Daniel Avery - Tremor (Midnight Versions)
Following the Bournemouth beatsmith's 2025 Tremor opus, the Midnight Version of said album delivers rearranged upfront mixes. Thus, drum and bass now propels the likes of Greasy Off the Racing Line and Neon Pulse, brain-crunching industrial beats inform A Silent Shadow and Haze and the leather straps start to split on Rapture in Blue and pretty much the rest of this powerful album.For me, it's a lot more fun than Tremor's original incarnation which surprisingly fell short of expections. Not quite glow-sticks and hands-to-the-lazers box fresh but naggingly relentless and worthy of a head-nod or hip-writhe or two at the very least.
☆☆☆☆☆☆☆
Anne Paceo - Atlantis (Expanded)
French drummer Paceo has been something of a queen of explorative jazz-pop for a fair while, yet in the UK has continued to traverse many genres and still remain under the radar. Atlantis may not change this state of affairs, although this extended retread of last year's warmly-received album might draw attention to those in the know and a few of the curious.Paceo's sound isn't just jazz per se, it instead occupies similar ground to the likes of Peter Gabriel , Steven Wilson or Agnes Obel whose progressive global approach to music has served them well.

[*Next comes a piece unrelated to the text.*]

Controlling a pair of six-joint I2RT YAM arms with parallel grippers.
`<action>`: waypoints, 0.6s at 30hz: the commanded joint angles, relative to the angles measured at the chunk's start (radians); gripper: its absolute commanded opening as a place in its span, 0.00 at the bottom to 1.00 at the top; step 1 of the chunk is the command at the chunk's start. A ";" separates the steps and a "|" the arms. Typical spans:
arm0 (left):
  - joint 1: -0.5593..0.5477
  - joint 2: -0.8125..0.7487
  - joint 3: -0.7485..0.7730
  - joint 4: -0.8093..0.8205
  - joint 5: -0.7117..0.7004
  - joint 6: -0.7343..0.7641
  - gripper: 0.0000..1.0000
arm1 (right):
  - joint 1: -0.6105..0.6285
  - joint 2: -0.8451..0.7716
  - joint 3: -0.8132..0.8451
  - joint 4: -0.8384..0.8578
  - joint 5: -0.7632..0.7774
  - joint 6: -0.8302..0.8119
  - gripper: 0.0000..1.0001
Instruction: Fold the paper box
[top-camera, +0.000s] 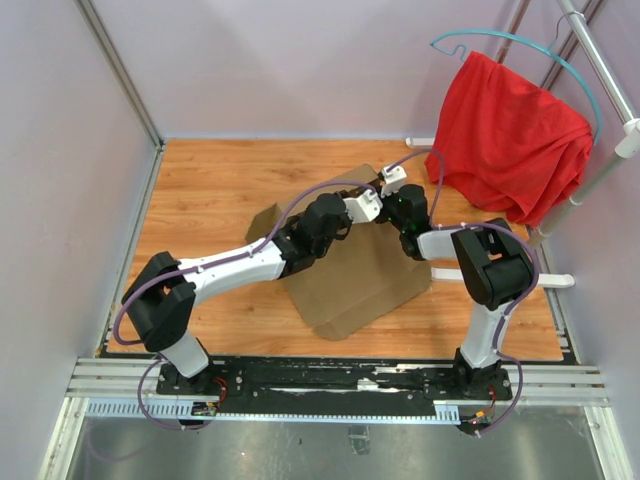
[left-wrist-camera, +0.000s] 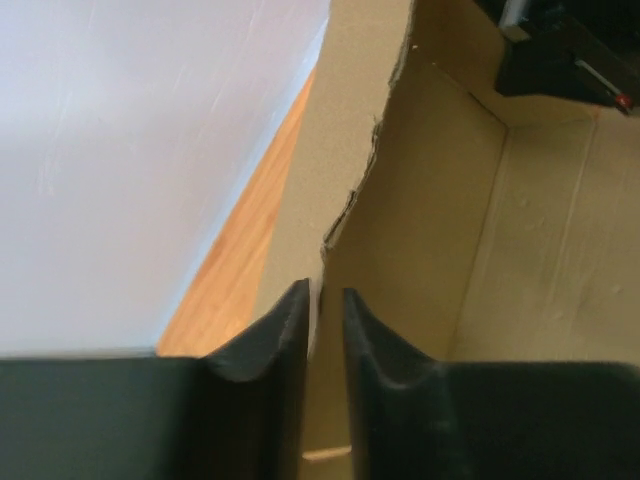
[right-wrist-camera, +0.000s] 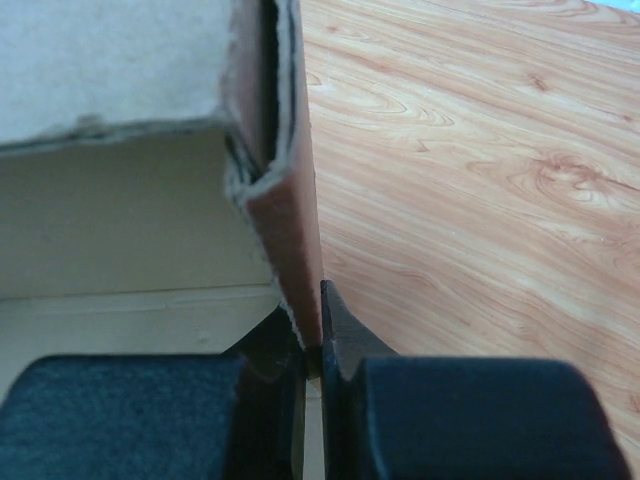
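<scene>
The paper box (top-camera: 360, 285) is plain brown cardboard, partly folded, in the middle of the wooden table. Both arms meet over its far part. My left gripper (left-wrist-camera: 324, 300) is shut on an upright side wall of the paper box (left-wrist-camera: 420, 230), one finger on each face. My right gripper (right-wrist-camera: 312, 325) is shut on the edge of another upright wall of the paper box (right-wrist-camera: 285, 220). In the top view the left gripper (top-camera: 372, 205) and the right gripper (top-camera: 405, 215) are close together over the carton. The carton's inside floor shows in the left wrist view.
A red cloth (top-camera: 510, 135) hangs on a teal hanger (top-camera: 520, 42) from a metal rack at the back right. Pale walls enclose the wooden table (top-camera: 220, 190) on the left and behind. A white bar (top-camera: 500, 278) lies on the table at the right.
</scene>
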 joint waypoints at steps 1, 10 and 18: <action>-0.013 0.001 0.011 0.054 -0.140 -0.096 0.37 | 0.004 -0.030 -0.001 -0.047 0.050 0.032 0.01; -0.011 -0.310 -0.117 0.130 -0.185 -0.479 0.86 | 0.004 -0.152 -0.077 -0.143 0.198 0.087 0.01; 0.130 -0.586 -0.478 0.353 -0.317 -0.707 0.73 | -0.034 -0.316 -0.202 -0.261 0.252 0.146 0.01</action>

The opening four bonus tracks here range from soulful pop, atmospheric ballads to blistering prog-rock, including an alternate version of The Diver. Then it's onto the main event, Atlantis itself. It's an absorbing collection of atmospheric Anglo-French songs, with guest vocalists Laura Cahen and Cynthia Abraham adding sweet fragility and hope to L'écume and Inside respectively, and a collection of Paceo originals and collabs that benefit from the tasteful colouring in by trumpeter Zacharie Ksyk and Icelandic synth-wielder Ozy.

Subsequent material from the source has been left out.